I know that the Jordan-Chevalley decomposition for real Lie algebras only applies to semisimple Lie algebras, but in general the addititive J-C decomposition says that for ANY operator, we can decompose it as $X = X_{SS} + X_{N}$, where $X_{SS}$ is semi-simple and $X_{N}$ is nilpotent.
Similarly, the Levi decomposition of a Lie algebra $\mathfrak{g} = \mathfrak{r}\oplus\mathfrak{s}$ says I can write every element of that algebra as $X = X_{SS} + X_{R}$, where $X_{SS}$ is in the semisimple subalgebra and $X_{R}$ is in the radical subalgebra.
My questions deal with the following: given an element $X$ in a Lie algebra $\mathfrak{g}$ I can use the Levi decomposition of Lie algebras to write $\mathfrak{g} = \mathfrak{r} \oplus \mathfrak{s}$, and thus $X = X_{SS} + X_{R}$. I can also write $X = Y_{SS} + Y_{N}$ using the J-C decomposition just based on the fact that $X$ is a linear operator.
(1) Is it necessarily the case that $X_{SS} = Y_{SS}$ and $Y_N = X_R$? I don't see why it should be, but I know nilpotent subalgebras are solvable, which $\mathfrak{r}$ is. Is there any relationship between these two additive decompositions of the matrix?

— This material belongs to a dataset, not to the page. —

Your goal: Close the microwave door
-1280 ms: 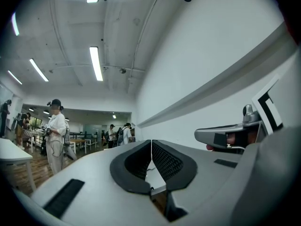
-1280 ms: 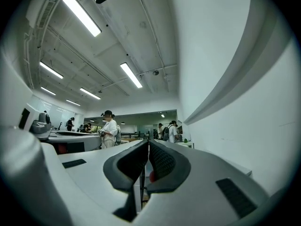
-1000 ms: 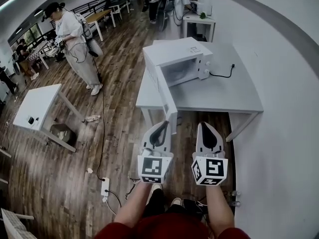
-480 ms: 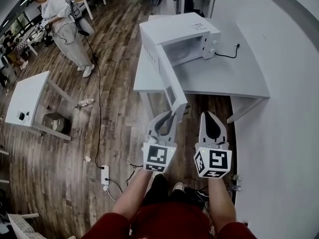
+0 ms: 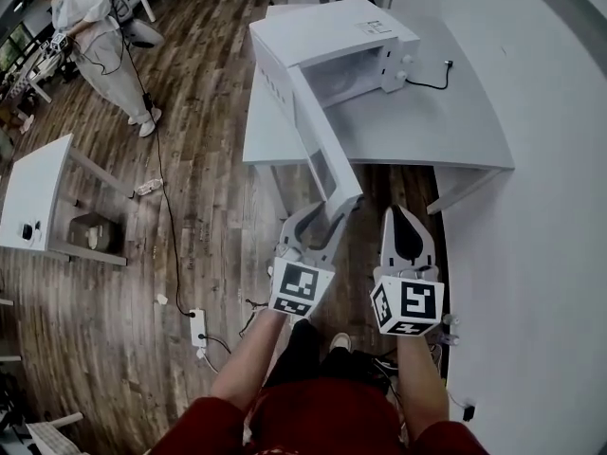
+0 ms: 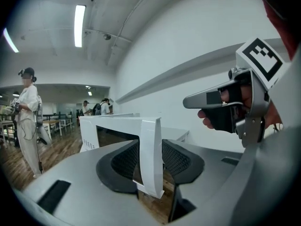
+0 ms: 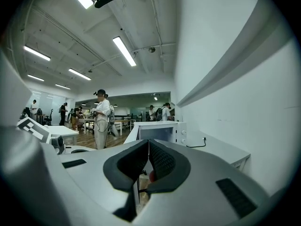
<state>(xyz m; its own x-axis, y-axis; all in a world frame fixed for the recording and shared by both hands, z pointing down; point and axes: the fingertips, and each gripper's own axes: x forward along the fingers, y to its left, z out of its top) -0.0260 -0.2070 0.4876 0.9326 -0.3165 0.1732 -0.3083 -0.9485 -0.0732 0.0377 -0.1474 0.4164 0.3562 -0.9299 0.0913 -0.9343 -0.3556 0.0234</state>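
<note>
A white microwave (image 5: pixel 322 41) stands on a white table (image 5: pixel 446 136), its door (image 5: pixel 318 150) swung wide open toward me. My left gripper (image 5: pixel 321 221) is at the door's free edge. In the left gripper view that edge (image 6: pixel 151 154) stands upright between the jaws, which are opening, and the pads do not press on it. My right gripper (image 5: pixel 404 221) hovers beside it on the right, clear of the door. Its pads (image 7: pixel 157 161) are shut together on nothing, and the microwave (image 7: pixel 157 132) shows ahead of it.
A black power cable (image 5: pixel 429 85) runs from the microwave across the table. The white wall (image 5: pixel 560 216) is close on the right. A power strip (image 5: pixel 197 330) and cords lie on the wood floor. A person (image 5: pixel 95 27) and a small white table (image 5: pixel 28 197) are to the left.
Both grippers have come forward and down to the open door. The left jaws, shut a second ago, now stand apart around the door's free edge. The right jaws stay shut.
</note>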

(2) Is there a simple explanation for why the J-C decomposition doesn't result in a Lie algebra decomposition for all Lie algebras? That is, if I have a Lie algebra $\mathfrak{g}$ and I know I can write every element $X\in \mathfrak{g}$ as $X = X_{SS} + X_{N}$, then what prevents this from being a Lie algebra decomposition? Is it because the sets $\{X_{SS}\,:\, X\in \mathfrak{g}\}$ and $\{X_{N}\,:\,X \in \mathfrak{g}\}$ don't form Lie subalgebras?